Hijab de course : Decathlon cède aux pressions
Decathlon enclenche la marche arrière : le magasin d'articles de sport voulait proposer un hijab aux musulmanes adeptes de course à pied. Suite aux vives critiques, provenant notamment de la classe politique française, l'enseigne a fait savoir mardi qu'elle renoncerait au lancement en France du produit dont elle avait pourtant auparavant pris la défense. La presse française déplore la violence des réactions.
Un aveu d'échec pour la culture française du débat
Natacha Polony, directrice de rédaction de Marianne, critique le hidjab de course mais déplore l'absence de débat apaisé sur la question :
«L'apparition de ce genre d'accessoire, après le 'burkini', ne peut-il pas légitimement choquer une partie de la population ? C'est bien là que se situe la discussion. Il est consternant que ce genre d'événement donne lieu à un déferlement de haine et de racisme. Il est effarant que l'enseigne Décathlon renonce à commercialiser un tel objet par crainte pour la sécurité de son personnel. Et la bêtise crasse qui déferle sur les réseaux sociaux n'a qu'un résultat : permettre d'assimiler tout opposant à l'extension progressive du port du voile à un ignoble raciste. Bravo !»
Sportive, cool et croyante ? Impossible
Les Français ne peuvent visiblement pas supporter l'idée qu'une femme voilée puisse être sportive, observe Claude Askolovitch sur le portail Slate :
«Le voile d’une femme de ménage ne dérange pas l’ordre bourgeois des choses, ni celui d’une maman. ... Le hijab de course de chez Decathlon n’est pas ce simple voile. Il agresse les plus affables bourgeois et bourgeoises. ... Ce voile d’une femme qui sculpte le désir possible du mâle conditionné, corps ferme et vie saine, une femme qui masque ses cheveux mais moderne pourtant, contemporaine, joyeuse, pimpante si suante, branchée, cool, et voyez-vous, c’est cela qui ne passe pas. La femme voilée ne peut pas être cool. La croyante qui masque ses cheveux ne peut pas être cool. Le voile ne peut pas être cool.»
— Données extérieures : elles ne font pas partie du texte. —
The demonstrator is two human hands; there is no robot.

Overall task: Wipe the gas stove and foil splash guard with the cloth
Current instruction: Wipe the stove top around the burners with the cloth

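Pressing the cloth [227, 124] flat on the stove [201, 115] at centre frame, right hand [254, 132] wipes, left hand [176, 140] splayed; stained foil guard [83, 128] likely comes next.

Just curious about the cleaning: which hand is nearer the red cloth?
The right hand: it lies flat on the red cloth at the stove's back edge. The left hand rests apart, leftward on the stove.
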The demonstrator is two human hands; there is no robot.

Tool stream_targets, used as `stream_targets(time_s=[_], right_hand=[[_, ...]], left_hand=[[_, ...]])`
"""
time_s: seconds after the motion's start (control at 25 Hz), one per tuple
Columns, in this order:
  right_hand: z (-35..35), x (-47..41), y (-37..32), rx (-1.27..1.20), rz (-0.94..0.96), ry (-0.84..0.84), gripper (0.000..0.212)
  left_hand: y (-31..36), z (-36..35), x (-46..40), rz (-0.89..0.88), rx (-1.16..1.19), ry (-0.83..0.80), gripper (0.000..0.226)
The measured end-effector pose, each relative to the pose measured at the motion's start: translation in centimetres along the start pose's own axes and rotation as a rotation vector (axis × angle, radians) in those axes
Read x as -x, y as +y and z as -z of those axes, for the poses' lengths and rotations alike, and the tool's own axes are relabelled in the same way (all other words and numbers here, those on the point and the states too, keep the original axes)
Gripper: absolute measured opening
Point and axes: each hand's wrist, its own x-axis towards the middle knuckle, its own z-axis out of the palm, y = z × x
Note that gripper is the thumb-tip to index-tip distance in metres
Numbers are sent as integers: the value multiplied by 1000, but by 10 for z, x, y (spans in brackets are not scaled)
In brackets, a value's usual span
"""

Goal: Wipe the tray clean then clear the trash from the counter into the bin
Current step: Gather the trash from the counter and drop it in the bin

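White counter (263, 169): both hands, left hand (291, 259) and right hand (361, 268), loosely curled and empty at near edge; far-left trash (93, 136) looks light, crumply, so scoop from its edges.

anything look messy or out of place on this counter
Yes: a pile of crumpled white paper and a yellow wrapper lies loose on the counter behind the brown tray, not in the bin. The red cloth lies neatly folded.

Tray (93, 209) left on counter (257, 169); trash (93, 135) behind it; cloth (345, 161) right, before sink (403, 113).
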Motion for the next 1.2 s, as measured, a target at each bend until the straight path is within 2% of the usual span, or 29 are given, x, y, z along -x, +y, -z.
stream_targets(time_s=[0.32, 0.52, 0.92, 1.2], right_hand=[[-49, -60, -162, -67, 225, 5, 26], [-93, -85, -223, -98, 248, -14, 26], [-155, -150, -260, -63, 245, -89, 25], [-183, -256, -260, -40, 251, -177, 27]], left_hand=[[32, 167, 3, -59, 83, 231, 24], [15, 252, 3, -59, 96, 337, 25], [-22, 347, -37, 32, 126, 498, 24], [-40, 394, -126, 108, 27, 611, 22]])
La république insulte la laïcité
La France fait une fois de plus preuve d'intolérance, fait valoir dans La Libre Belgique l'auteure Ikram Ben Aissa :
«Cela va plus loin que de simples opinions reliées à cette chère liberté d'expression, cela va jusqu'à des messages de menace – envers la marque et ses employés -, des propos sur les réseaux sociaux d'intolérance et de haine et ce, provenant même de la ministre 'des solidarités et de la santé' qui aurait 'préféré qu'une marque française ne promeuve pas le voile'. Est-ce un discours qu'une ministre est censée formuler ... ? Aujourd'hui, la république insulte à nouveau la laïcité et ne fait que se ridiculiser au regard du respect des droits humains et des libertés individuelles !»
Célébré aux Etats-Unis, honni en France
De Morgen n'est guère surpris par le débat houleux suscité par le hijab de running :
«Il s'agit d'une polémique typiquement française, indissociable de la laïcité, ce sécularisme typiquement français. Plus que dans les autres pays occidentaux, les vêtements religieux sont porteurs d'un message : le rejet des valeurs de la république. La mise sur le marché du 'Hijab Pro' en 2017 par l'entreprise américaine Nike lui avait valu un concert de louanges. Ce qui avait été considéré aux Etats-Unis comme un instrument d'inclusion, rendant le sport accessible aux minorités, est ressenti en France comme une attaque frontale contre les normes françaises.»